One More Thing About Keith

Watching Keith's apparently unmoored anger has often been confusing, but given what's now been widely reported, it makes more sense. The end was near, and he knew it.
This post was published on the now-closed HuffPost Contributor platform. Contributors control their own work and posted freely to our site. If you need to flag this entry as abusive, send us an email.

Keith Olbermann's sudden departure from MSNBC -- from the role of a lifetime, with excellent ratings -- brings to mind the bizarre exit of a stellar part-time clerk while I was publisher of LA Weekly.

This earnest employee had come to believe that a top manager at the paper was embezzling and, perhaps more important to the conscientious clerk, "walked very slowly around the building." After memorializing his charges in a lengthy memo -- the "embezzlement" involved free subscriptions to big advertisers, while the slow-walking was, on its face, an outrageous and fireable offense -- he swiftly marched into my office and laid down an ultimatum: "It's him or me: If he's not out by Thursday, I'm gone."

The manager survived. Sending free subs to clients was part of his job and though the pace of his intra-office perambulations was leisurely, it failed to rise to the level of good cause for termination. And sure enough, come Thursday the clerk disappeared, apparently more interested in the satisfaction of righteous indignation than the rewards of a job he seemed to love.

Righteous indignation was Keith Olbermann's stock in trade, and for years his willingness to speak truth to power while maintaining a sometimes hilarious sense of the absurd provided a bracing counterpoint to the "on the one hand, on the other hand" coverage of the mainstream media.
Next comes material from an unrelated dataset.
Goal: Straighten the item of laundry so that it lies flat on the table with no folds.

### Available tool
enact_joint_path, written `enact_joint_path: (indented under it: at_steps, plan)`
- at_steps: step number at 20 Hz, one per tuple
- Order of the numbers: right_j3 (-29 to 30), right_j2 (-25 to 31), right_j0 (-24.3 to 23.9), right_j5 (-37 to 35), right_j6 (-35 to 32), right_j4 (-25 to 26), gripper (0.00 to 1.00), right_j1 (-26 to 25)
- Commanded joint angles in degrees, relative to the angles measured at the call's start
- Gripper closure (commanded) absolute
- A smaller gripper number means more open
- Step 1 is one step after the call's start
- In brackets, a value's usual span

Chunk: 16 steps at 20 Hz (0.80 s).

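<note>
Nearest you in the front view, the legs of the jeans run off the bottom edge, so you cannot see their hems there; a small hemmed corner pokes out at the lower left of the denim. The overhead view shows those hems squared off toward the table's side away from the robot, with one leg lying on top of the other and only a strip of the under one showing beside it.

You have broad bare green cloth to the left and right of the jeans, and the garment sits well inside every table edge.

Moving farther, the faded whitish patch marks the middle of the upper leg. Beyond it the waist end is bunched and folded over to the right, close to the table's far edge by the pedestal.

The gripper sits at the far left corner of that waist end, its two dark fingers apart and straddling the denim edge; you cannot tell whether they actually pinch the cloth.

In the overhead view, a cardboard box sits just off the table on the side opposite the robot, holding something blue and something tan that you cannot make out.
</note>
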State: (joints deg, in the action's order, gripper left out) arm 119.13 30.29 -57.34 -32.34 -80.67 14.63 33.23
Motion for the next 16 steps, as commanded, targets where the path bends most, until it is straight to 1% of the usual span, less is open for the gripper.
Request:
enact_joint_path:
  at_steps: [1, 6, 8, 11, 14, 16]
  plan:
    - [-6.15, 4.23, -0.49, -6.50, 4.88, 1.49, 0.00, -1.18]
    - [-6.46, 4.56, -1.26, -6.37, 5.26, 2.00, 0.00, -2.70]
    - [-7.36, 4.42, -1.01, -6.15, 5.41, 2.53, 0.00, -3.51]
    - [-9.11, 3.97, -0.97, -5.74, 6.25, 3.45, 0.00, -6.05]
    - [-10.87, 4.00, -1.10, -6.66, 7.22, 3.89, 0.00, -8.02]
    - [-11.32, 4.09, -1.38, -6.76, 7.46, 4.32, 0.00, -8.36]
As Washington Monthly's Steve Benen points out,

Olbermann offered news consumers something we couldn't find anywhere else: honest, sincere, unapologetic liberalism. Olbermann helped shine a light on important stories that were ignored by other shows and other networks, helped give a voice to a perspective that was discounted throughout the mainstream media, picked fights with those who too often went unchallenged, and featured guests who were frequently and needlessly left out of the larger broadcast conversation. Olbermann did all of this, of course, while racking up big ratings (and big profits for his employer), proving that there's an audience for on-air commentary and analysis from the left, and clearing the way for others to do the same.

To be sure, Keith's outrage -- and outrageous ego often got the better of him. His blistering demand for Hillary to pull out of the 2008 primary race (her staying in turned out to be just fine) and his reference to Massachusetts Senator Scott Brown as "an irresponsible, homophobic, racist, reactionary, ex-nude model, teabagging supporter of violence" are just two examples.

But lately, perhaps projecting his rage at endless wrangling with MSNBC and the imminent arrival of the dreaded Comcast, he'd seemed more strident and solipsistic than ever. His last "special comment" -- a self-important form brilliantly parodied by both Ben Affleck on Saturday Night Live and Stephen Colbert on The Colbert Report -- was a 14-minute screed in the wake of the Arizona shootings in which Keith singled himself out for praise. Unlike his colleagues -- the wonderful Rachel Maddow, the great Lawrence O'Donnell, the increasingly nutty Chris Matthews and the goodhearted but bombastic Ed Schultz -- Olbermann almost never had conservatives as guests. On what we'd soon learn was his last broadcast, he gave the very liberal Jonathan Alter grief for suggesting that maybe, just maybe it wouldn't constitute a betrayal of progressivism to suggest that future Social Security recipients (who haven't been born yet!) might have to live with, say, a slightly higher retirement age.

Watching Keith's apparently unmoored anger has often been confusing, but given what's now been widely reported, it makes more sense. The end was near, and he knew it.

Toward the end of my own years at the Weekly, the paper was making lots of money and had just been taken over by new owners. Feeling oh-so-valuable, I hinted to my boss that I might have to resign if a particular issue I cared about didn't go my way. He was, shall we say, unsympathetic, and, with enough ice in his voice to delay global warming, advised, "Do what you have to do." I didn't quit, but though I kept a lively pace when walking around the building, I was soon forced out.

Wherever Keith's leave-taking fell on the "You're fired"/"You can't fire me, I quit" continuum, the affair suggests an oft-told but rarely remembered lesson in hubris: You may be valuable, you may even be irreplaceable -- a genius and a money-making machine rolled into one. But no one's indispensable.